### [TASK STATEMENT]
Copy each line below word for word and drop every image.

##########

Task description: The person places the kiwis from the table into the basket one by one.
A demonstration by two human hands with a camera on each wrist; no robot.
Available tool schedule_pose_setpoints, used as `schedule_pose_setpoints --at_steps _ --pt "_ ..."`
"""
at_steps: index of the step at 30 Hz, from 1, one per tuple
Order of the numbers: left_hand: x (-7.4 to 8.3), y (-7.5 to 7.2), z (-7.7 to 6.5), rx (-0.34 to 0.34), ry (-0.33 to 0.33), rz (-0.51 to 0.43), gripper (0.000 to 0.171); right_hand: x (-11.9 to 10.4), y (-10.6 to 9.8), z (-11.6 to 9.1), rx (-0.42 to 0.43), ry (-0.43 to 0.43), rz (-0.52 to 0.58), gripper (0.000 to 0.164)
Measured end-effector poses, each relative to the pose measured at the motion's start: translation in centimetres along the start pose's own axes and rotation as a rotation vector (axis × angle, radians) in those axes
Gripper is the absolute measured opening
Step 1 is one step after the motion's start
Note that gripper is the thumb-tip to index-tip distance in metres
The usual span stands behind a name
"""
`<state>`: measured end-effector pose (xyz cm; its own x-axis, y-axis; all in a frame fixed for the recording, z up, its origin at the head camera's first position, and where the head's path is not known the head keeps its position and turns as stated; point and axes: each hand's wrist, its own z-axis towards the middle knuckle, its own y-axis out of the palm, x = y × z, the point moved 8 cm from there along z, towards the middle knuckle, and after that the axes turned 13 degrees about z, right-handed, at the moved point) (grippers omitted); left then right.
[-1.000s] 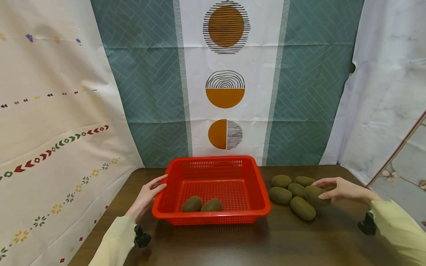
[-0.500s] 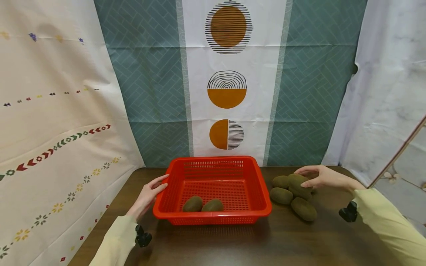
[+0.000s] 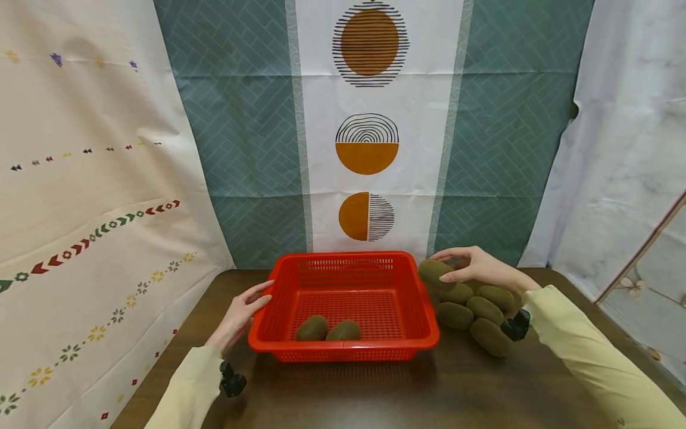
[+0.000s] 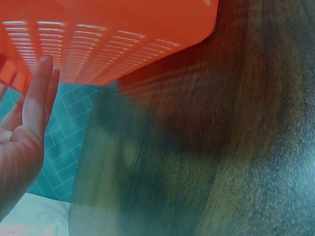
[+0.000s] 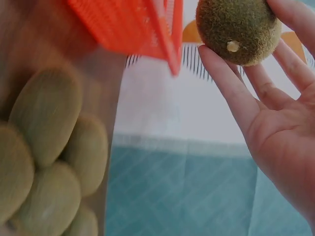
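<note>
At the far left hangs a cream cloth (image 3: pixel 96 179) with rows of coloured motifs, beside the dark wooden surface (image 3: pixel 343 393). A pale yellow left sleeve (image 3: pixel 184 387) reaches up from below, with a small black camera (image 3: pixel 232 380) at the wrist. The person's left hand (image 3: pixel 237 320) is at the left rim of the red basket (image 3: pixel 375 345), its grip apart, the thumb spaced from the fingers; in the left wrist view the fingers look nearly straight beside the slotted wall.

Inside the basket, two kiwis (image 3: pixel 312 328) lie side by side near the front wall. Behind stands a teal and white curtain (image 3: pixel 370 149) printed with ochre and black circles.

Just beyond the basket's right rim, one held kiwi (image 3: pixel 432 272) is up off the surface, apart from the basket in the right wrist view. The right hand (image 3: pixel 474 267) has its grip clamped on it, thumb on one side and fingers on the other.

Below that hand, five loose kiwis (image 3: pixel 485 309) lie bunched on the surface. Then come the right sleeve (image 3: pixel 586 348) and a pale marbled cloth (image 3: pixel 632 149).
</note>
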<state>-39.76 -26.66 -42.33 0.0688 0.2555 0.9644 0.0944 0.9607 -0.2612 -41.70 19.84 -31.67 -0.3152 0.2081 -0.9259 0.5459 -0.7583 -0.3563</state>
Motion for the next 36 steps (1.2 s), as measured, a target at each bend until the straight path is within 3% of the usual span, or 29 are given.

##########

### [EXERCISE RESPONSE]
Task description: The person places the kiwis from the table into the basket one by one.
A demonstration by two human hands with a camera on each wrist; no robot.
Available tool schedule_pose_setpoints, used as `schedule_pose_setpoints --at_steps _ --pt "_ ..."`
"""
at_steps: index of the step at 30 Hz, from 1, one per tuple
Order of the numbers: left_hand: x (-7.4 to 8.3), y (-7.5 to 7.2), z (-7.7 to 6.5), rx (-0.34 to 0.34), ry (-0.33 to 0.33), rz (-0.51 to 0.43), gripper (0.000 to 0.171); right_hand: x (-11.9 to 10.4), y (-10.6 to 9.8), z (-11.6 to 9.1), rx (-0.42 to 0.43), ry (-0.43 to 0.43), rz (-0.52 to 0.58), gripper (0.000 to 0.164)
Measured end-effector poses, each relative to the pose measured at the motion's start: translation in centimetres along the start pose's own axes and rotation as a rotation vector (axis × angle, radians) in those axes
Gripper is the absolute measured opening
Step 1 is one step after the motion's start
Note that gripper is the thumb-tip to index-tip distance in metres
The usual span stands behind a name
"""
`<state>`: measured end-effector pose (xyz cm; its own x-axis, y-axis; all in a frame fixed for the recording, z up, its origin at the head camera's first position, and where the head's path is not known the head keeps its position and turns as stated; point and axes: each hand's wrist, its own z-axis towards the middle knuckle, its own y-axis out of the palm, x = y × z, the point moved 8 cm from there along z, towards the middle knuckle, and after that the axes turned 13 degrees about z, right-handed, at the moved point) (grippers omitted); left then right.
[-1.000s] 
[-0.500s] 
[+0.000s] 
[+0.000s] 
[+0.000s] 
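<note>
At the far left hangs a cream cloth (image 3: pixel 96 179) with rows of coloured motifs, beside the dark wooden surface (image 3: pixel 343 393). A pale yellow left sleeve (image 3: pixel 184 387) reaches up from below, with a small black camera (image 3: pixel 232 380) at the wrist. The person's left hand (image 3: pixel 237 320) is at the left rim of the red basket (image 3: pixel 375 345), its grip apart, the thumb spaced from the fingers; in the left wrist view the fingers look nearly straight beside the slotted wall.

Inside the basket, two kiwis (image 3: pixel 312 328) lie side by side near the front wall. Behind stands a teal and white curtain (image 3: pixel 370 149) printed with ochre and black circles.

Just beyond the basket's right rim, one held kiwi (image 3: pixel 432 272) is up off the surface, apart from the basket in the right wrist view. The right hand (image 3: pixel 474 267) has its grip clamped on it, thumb on one side and fingers on the other.

Below that hand, five loose kiwis (image 3: pixel 485 309) lie bunched on the surface. Then come the right sleeve (image 3: pixel 586 348) and a pale marbled cloth (image 3: pixel 632 149).
</note>
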<state>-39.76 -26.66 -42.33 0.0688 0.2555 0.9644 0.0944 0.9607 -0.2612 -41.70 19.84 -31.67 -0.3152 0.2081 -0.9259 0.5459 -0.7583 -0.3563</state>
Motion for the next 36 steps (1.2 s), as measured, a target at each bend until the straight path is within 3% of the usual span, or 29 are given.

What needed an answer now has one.